**WHAT TO WORK ON**
Reproduce the listing that follows word for word, without its pictures.

====== INPUT DATA ======

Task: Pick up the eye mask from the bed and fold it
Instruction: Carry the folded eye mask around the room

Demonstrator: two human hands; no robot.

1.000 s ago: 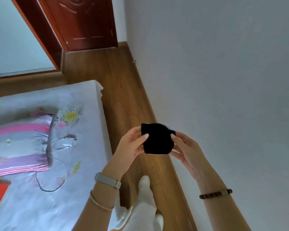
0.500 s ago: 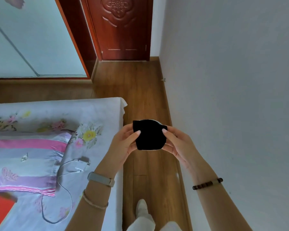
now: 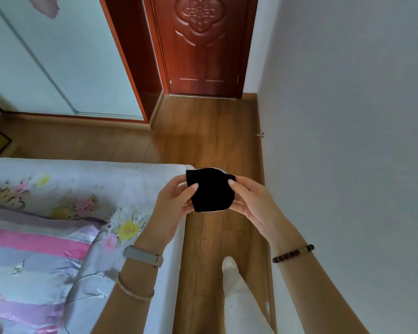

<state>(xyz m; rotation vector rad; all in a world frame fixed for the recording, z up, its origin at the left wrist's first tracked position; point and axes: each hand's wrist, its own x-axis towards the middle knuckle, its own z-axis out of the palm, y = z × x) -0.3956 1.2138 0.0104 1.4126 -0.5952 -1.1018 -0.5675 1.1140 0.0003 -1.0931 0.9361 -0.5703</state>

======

**OUTPUT OF THE TASK**
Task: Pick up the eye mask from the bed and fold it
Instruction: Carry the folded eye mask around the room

Demonstrator: two human hands; no robot.

1.000 s ago: 
0.500 s ago: 
now: 

<state>(xyz m; rotation vector rad; all in a world frame fixed for the recording, z up, its origin at the left wrist's first tracked position; point and axes: each hand's wrist, its own x-axis towards the middle knuckle, its own z-axis out of the palm, y = z × x) -0.3956 1.2138 0.0104 1.4126 -0.5952 -1.1018 -0.5675 1.1140 0.0003 -1.0931 0.9361 -0.5703</state>

This output has been given in full.